LAUSR

OBJECTIVE We conducted a prospective trial (NCT01393483) to investigate the utility of serum soluble mesothelin related peptide (SMRP) and tumor mesothelin expression in the management of esophageal adenocarcinoma (ADC). SUMMARY BACKGROUND DATA Clinical management of esophageal ADC is limited by a lack of accurate evaluation of tumor burden, treatment response and disease recurrence. Our retrospective data showed that tumor mesothelin and its serum correlate, SMRP, are overexpressed and associated with poor outcomes in patients with esophageal ADC. METHODS Serum SMRP and tumoral mesothelin expression from 101 patients with locally advanced esophageal ADC were analyzed prior to induction chemoradiation (pre-treatment) and at the time of resection (post-treatment), as a biomarker for treatment response, disease recurrence and overall survival (OS). RESULTS Pre- and post-treatment serum SMRP was ≥1 nM in 49% and 53%, and pre- and post-treatment tumor mesothelin expression was >25% in 35% and 46% of patients, respectively. Pre-treatment serum SMRP was not significantly associated with tumor stage (P=0.9), treatment response (radiologic response, P=0.4; pathologic response, P=0.7) or recurrence (P=0.229).
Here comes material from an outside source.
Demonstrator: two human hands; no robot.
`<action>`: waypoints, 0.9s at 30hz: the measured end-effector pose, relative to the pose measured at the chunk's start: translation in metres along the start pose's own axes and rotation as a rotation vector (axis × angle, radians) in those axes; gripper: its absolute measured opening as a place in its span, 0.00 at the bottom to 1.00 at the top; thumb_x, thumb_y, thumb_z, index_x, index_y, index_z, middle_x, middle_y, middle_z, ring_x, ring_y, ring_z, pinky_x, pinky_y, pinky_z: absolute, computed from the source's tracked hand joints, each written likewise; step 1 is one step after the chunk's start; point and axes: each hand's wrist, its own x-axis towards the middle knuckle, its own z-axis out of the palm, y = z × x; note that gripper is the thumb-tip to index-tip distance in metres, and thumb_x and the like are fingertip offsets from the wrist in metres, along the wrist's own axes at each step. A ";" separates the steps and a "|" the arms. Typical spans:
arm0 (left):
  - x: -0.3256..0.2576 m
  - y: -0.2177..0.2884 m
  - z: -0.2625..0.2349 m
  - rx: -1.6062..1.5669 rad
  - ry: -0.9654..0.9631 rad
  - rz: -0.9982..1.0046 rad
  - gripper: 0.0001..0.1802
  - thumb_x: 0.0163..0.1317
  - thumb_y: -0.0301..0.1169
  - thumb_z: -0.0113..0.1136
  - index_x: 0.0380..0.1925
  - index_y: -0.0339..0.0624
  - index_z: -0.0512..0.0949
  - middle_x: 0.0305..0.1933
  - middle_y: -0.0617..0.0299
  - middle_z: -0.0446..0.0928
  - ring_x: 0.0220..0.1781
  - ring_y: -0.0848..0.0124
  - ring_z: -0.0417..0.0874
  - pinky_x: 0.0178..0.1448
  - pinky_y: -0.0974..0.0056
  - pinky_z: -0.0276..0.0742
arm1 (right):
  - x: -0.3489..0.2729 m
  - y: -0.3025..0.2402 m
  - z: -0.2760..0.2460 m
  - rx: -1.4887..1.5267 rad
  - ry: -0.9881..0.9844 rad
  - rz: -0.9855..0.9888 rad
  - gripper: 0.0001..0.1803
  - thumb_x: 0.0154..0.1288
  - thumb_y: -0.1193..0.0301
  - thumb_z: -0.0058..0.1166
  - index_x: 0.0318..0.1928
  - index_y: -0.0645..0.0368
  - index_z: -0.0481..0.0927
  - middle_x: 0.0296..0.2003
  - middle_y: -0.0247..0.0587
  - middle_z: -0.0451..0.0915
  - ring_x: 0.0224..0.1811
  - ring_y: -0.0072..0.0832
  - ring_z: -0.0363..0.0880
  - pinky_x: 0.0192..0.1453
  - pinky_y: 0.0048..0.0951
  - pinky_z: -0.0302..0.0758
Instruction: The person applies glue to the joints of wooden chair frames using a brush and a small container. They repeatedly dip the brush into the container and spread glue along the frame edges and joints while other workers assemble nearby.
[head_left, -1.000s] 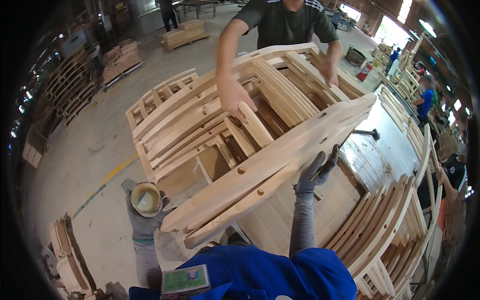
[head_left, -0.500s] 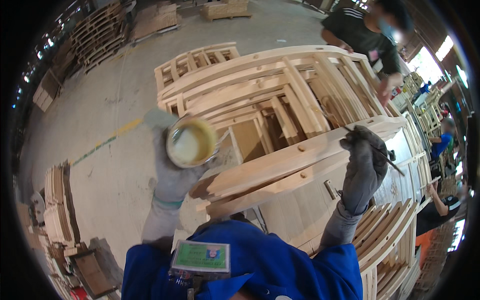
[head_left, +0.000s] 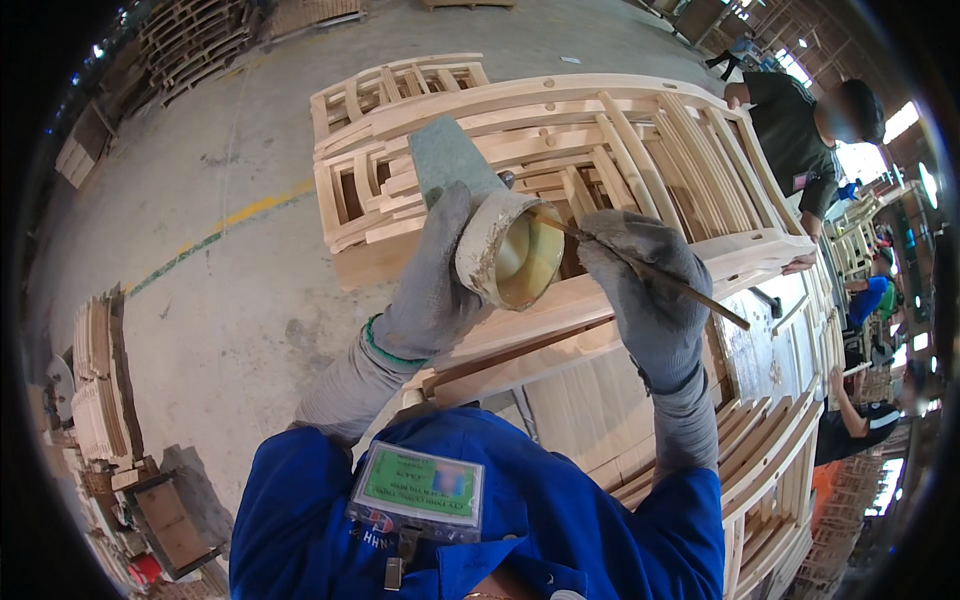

Pre-treatment tumor mesothelin expression was associated with OS (HR, 2.08; 95% CI, 1.14-3.79; P=0.017) but had no statistically significant association with recurrence (P=0.9). 3-year OS of patients with pre-treatment tumor mesothelin expression of ≤25% was 78% (95% CI, 68-89%), compared to 49% (95% CI, 35-70%) among those with >25%. CONCLUSIONS Pre-treatment tumor mesothelin expression is prognostic of OS for patients with locally advanced esophageal ADC, whereas serum SMRP is not a reliable biomarker for monitoring treatment response or recurrence.